[Start of Attachment]

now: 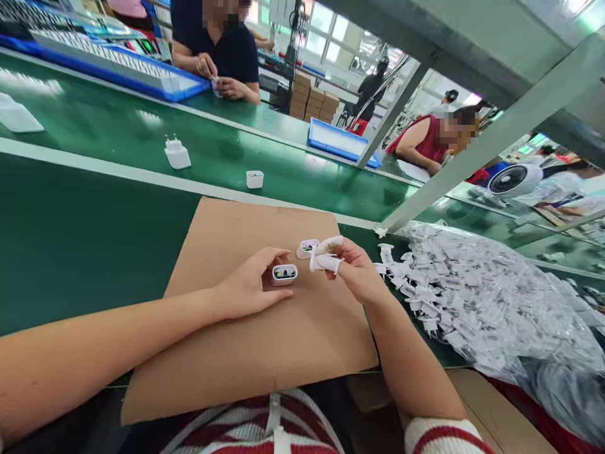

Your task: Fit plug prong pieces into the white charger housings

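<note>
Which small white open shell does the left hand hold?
The shell nearest the body, in the left hand; a second shell lies by the right hand, a third on the belt.

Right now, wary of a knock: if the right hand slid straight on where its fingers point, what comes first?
Probably the open white housing on the cardboard, just ahead of the right hand; whether they touch is unclear.

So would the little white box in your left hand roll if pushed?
Probably not: the charger shell is boxy and sits flat, so it should slide on the cardboard sheet. It looks hollow, so likely light; the left hand steadies it with fingertips.
</note>
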The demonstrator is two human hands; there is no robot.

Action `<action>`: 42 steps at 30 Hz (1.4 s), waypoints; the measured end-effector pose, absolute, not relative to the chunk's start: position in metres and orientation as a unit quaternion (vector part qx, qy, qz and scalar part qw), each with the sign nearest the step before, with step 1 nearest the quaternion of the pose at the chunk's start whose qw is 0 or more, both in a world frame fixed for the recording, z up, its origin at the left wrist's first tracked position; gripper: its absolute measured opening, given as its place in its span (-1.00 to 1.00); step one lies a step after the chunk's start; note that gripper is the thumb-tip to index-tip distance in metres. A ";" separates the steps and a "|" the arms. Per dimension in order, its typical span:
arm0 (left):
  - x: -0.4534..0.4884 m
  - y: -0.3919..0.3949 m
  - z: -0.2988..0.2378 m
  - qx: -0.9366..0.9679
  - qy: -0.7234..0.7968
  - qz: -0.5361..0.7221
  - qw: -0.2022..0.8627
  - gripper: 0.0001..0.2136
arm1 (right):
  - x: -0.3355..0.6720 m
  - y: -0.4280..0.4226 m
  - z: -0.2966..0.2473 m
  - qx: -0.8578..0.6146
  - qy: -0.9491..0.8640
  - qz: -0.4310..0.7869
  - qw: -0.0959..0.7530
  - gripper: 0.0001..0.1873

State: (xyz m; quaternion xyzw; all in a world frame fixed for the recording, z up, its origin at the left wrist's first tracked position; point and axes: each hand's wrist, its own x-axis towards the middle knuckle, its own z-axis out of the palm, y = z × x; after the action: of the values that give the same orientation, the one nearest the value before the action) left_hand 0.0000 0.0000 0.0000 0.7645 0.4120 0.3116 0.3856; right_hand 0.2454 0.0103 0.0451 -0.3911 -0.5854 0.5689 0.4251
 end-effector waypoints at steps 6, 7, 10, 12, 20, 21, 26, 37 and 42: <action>-0.001 0.006 0.000 0.805 0.394 0.301 0.326 -0.75 | 0.236 0.002 0.038 -0.380 -0.561 0.616 0.401 -0.55; 0.000 0.007 -0.001 0.802 0.396 0.309 0.325 -0.74 | 0.233 0.002 0.035 -0.389 -0.575 0.594 0.405 -0.55; 0.003 0.011 -0.004 0.790 0.401 0.319 0.337 -0.75 | 0.223 0.001 0.029 -0.425 -0.669 0.434 0.430 -0.75; 0.003 0.012 -0.005 0.782 0.402 0.322 0.350 -0.74 | 0.217 0.000 0.028 -0.424 -0.735 0.312 0.428 -0.83; 0.001 0.010 -0.006 0.776 0.385 0.341 0.365 -0.79 | 0.206 -0.004 0.028 -0.440 -0.848 0.076 0.284 -0.84; 0.001 0.010 -0.006 0.776 0.385 0.339 0.366 -0.79 | 0.206 -0.005 0.028 -0.439 -0.851 0.066 0.280 -0.85; 0.001 0.010 -0.005 0.773 0.387 0.330 0.378 -0.80 | 0.204 -0.007 0.026 -0.442 -0.845 0.059 0.295 -0.85; 0.002 0.010 -0.002 0.766 0.396 0.318 0.393 -0.80 | 0.201 -0.008 0.028 -0.440 -0.850 0.022 0.290 -0.82; 0.004 0.011 -0.003 0.771 0.399 0.316 0.382 -0.79 | 0.202 -0.007 0.020 -0.469 -0.834 0.037 0.289 -0.83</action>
State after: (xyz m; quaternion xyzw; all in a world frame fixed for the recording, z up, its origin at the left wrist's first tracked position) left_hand 0.0038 0.0105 -0.0034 0.7714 0.3990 0.3157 0.3822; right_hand 0.2015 -0.0066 0.0195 -0.4687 -0.8339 0.0371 0.2892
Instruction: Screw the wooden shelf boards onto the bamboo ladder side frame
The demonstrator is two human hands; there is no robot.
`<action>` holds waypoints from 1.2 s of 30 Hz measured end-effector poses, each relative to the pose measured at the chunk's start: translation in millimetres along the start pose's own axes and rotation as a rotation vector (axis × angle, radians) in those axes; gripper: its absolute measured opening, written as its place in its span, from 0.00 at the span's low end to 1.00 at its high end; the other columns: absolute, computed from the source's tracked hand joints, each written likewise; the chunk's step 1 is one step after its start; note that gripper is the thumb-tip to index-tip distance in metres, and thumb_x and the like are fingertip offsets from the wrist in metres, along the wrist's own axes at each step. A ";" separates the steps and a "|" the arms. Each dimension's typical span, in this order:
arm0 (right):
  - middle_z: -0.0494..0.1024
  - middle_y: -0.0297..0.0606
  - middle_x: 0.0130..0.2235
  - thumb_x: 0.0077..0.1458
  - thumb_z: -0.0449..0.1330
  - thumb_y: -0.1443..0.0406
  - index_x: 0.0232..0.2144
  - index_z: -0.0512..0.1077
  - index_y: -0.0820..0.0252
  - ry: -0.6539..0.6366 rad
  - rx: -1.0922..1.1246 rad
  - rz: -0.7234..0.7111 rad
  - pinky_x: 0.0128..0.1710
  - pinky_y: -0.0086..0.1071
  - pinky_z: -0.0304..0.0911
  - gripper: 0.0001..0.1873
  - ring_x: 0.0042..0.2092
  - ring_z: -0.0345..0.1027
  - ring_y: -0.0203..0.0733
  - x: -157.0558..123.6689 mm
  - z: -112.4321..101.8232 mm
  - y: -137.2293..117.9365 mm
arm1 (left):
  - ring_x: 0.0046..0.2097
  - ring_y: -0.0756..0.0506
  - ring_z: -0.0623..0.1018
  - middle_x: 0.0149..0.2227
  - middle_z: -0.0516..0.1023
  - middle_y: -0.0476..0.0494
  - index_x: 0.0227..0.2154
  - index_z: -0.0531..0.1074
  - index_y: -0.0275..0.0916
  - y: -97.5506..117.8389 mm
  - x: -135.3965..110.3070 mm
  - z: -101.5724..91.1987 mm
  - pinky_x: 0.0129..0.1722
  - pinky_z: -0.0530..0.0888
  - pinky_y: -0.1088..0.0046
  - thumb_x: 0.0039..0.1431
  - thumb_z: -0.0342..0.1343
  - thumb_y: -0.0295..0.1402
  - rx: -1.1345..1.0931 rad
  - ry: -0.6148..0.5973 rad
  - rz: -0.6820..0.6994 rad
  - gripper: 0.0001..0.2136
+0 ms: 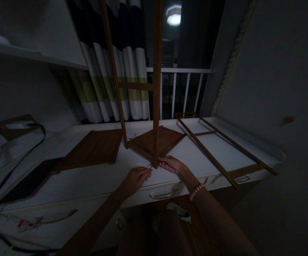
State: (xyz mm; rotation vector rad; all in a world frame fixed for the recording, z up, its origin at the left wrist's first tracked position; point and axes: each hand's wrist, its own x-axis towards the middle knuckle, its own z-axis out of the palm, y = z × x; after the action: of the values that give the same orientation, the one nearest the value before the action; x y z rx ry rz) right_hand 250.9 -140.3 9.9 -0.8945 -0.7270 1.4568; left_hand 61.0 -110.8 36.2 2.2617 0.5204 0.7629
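An upright wooden frame [156, 106] stands on the white desktop, two long posts joined by a crossbar. A brown wooden shelf panel [154, 140] lies at the foot of the frame, meeting both posts. My left hand [136, 179] is closed in a pinch on a thin dark rod [151, 166], whose tip reaches the lower end of the near post; its exact kind is too small to tell. My right hand [170, 164] is closed around the panel's near corner, beside that same post end. Part of its grip is hidden behind the post.
Another wooden panel [95, 145] lies on the left, by a dark flat board [33, 181]. A second ladder-like wooden frame [207, 153] lies at right, overhanging the desk's front edge. Small parts [134, 136] sit behind the joint. A black cable [12, 169] runs along the left.
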 end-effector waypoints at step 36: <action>0.71 0.35 0.23 0.40 0.61 0.64 0.22 0.71 0.69 0.004 -0.047 -0.089 0.27 0.20 0.59 0.09 0.24 0.62 0.27 1.8 2.6 8.7 | 0.21 0.54 0.65 0.18 0.66 0.51 0.21 0.70 0.33 -17.1 2.4 12.3 0.22 0.63 0.78 0.40 0.55 0.33 -0.405 -0.030 -0.209 0.07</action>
State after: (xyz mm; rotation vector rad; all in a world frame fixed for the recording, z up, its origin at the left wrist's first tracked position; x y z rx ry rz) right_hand 244.2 -139.1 3.5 -0.8896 -0.7911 1.3643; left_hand 68.2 -103.6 17.6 1.8107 0.5254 0.6594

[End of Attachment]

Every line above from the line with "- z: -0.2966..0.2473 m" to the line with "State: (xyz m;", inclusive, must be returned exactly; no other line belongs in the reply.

  - z: -0.2966..0.2473 m
  - qx: -0.8578..0.6146
  - qy: -0.9491..0.8640
  - qz: -0.4310..0.7869
  - qw: -0.0959..0.7530
  - gripper: 0.0001..0.1873

State: (xyz m; quaternion xyzw; all in a world frame fixed for the recording, z up, its origin at the left wrist's first tracked position; point and axes: each hand's wrist, its own x-axis towards the middle knuckle, its own z-axis out of the palm, y = z × x; after the action: of the values that give the same orientation, the one nearest the value before the action) left_hand 0.0000 0.0000 0.0000 0.7645 0.4120 0.3116 0.3856; right_hand 0.2454 0.0103 0.0451 -0.3911 -0.5854 0.5689 0.4251

Further output is not needed for this exercise.